In any event, the case put to the Tribunal by the appellant suggested that he was something in the nature of a "big leader" in the BNP, and that it was for this reason that he was persecuted by the Awami League. The case of the appellant and his position with the BNP appears in this respect to have shifted since his appearance before the Tribunal.
37 Fourth, as the Minister submitted there are no recent High Court decisions to which the appellant specifically adverts as supporting this appeal. One recent High Court decision which does not support the appellant's case is Minister for Immigration and Border Protection v WZARH [2015] HCA 40 at [30], where the High Court endorsed earlier comments of Gummow, Hayne, Crennan and Bell JJ in Plaintiff S10/2011 v Minister for Immigration and Citizenship (2012) 246 CLR 636 at 658 [65], that:
the phrase "legitimate expectation" when used in the field of public law either adds nothing or poses more questions than it answers and thus is an unfortunate expression which should be disregarded.
38 In this context I find the submissions of the appellant concerning his "legitimate expectations" unpersuasive.
39 Fifth, the appellant's second set of submissions seemed to relate to jurisdictional error in the Tribunal in its consideration of s 36(2)(aa) of the Act. The Tribunal considered s 36(2)(aa) but was not satisfied that the appellant was a person in respect of whom Australia had protection obligations.
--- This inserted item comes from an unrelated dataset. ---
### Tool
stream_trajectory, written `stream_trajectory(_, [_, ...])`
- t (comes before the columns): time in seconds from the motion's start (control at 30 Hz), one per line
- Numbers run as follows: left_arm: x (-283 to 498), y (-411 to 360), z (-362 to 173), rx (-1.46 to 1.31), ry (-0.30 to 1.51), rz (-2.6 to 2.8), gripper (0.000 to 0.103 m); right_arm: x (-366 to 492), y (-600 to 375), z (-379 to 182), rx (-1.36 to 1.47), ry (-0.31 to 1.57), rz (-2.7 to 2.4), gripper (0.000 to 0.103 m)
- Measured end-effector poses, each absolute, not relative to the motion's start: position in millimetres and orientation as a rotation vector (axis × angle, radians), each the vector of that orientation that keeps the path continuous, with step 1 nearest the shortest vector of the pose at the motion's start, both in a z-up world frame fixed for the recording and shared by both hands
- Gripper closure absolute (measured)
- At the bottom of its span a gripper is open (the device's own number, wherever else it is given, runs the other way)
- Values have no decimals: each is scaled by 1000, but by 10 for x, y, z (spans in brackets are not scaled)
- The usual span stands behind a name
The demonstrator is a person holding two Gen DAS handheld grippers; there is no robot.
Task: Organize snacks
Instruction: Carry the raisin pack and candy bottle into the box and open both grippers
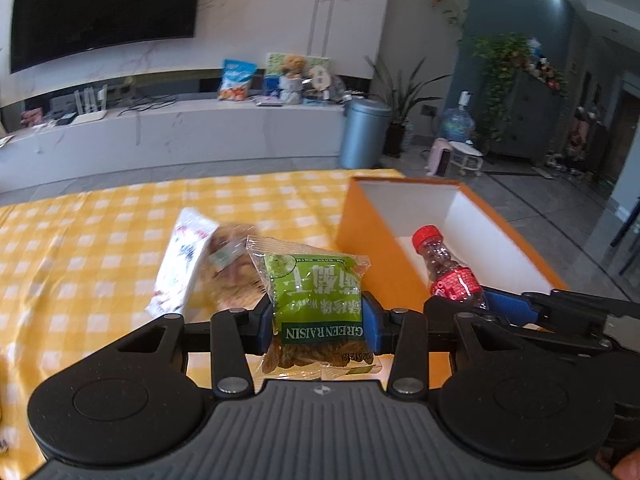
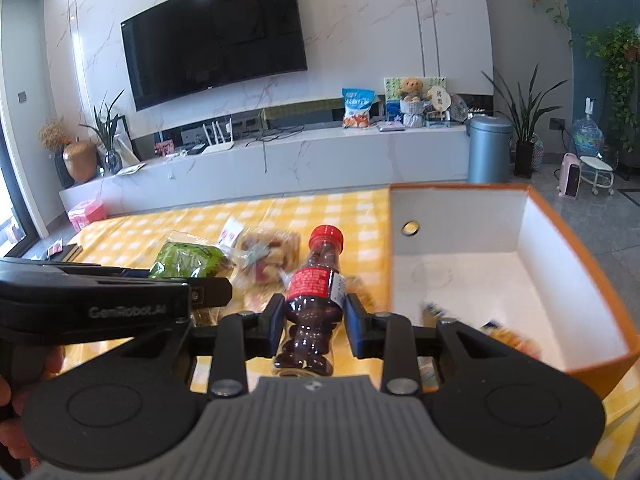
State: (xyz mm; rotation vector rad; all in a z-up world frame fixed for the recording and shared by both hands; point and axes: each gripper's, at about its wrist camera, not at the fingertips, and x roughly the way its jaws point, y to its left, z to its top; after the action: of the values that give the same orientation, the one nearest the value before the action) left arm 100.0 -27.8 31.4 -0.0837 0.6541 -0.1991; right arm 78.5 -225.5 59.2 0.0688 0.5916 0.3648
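Observation:
My left gripper [image 1: 318, 322] is shut on a green raisin packet [image 1: 314, 288], held up above the yellow checked tablecloth [image 1: 100, 248]. In the right wrist view my right gripper [image 2: 314, 320] is shut on a small cola bottle [image 2: 316, 292] with a red cap, its cap pointing away from me. That bottle [image 1: 446, 268] and the right gripper also show at the right of the left wrist view, beside the orange box [image 1: 372, 248]. The raisin packet [image 2: 186, 260] and the left gripper appear at the left of the right wrist view. The orange box [image 2: 576, 248] has white inner walls and stands open.
A white packet [image 1: 184, 260] and a clear bag of brownish snacks [image 1: 232, 268] lie on the cloth behind the raisin packet. Blurred snack packs [image 2: 504, 332] lie inside the box near its front. Beyond the table are a white TV bench, a grey bin [image 1: 364, 132] and plants.

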Motion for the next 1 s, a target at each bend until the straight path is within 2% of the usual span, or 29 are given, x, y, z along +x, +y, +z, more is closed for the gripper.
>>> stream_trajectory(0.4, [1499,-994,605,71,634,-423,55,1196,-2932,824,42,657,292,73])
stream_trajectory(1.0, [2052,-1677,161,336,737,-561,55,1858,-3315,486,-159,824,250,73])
None of the appellant's submissions alleging error in the Tribunal in that consideration have merit.
40 Finally, I am unable to identify any manner in which the Tribunal did not follow proper procedure. In dismissing the application for judicial review of the Tribunal's decision I consider that the learned primary Judge was correct.
41 It follows that the appeal should be dismissed with costs.
I certify that the preceding forty-one (41) numbered paragraphs are a true copy of the Reasons for Judgment herein of the Honourable Justice Collier.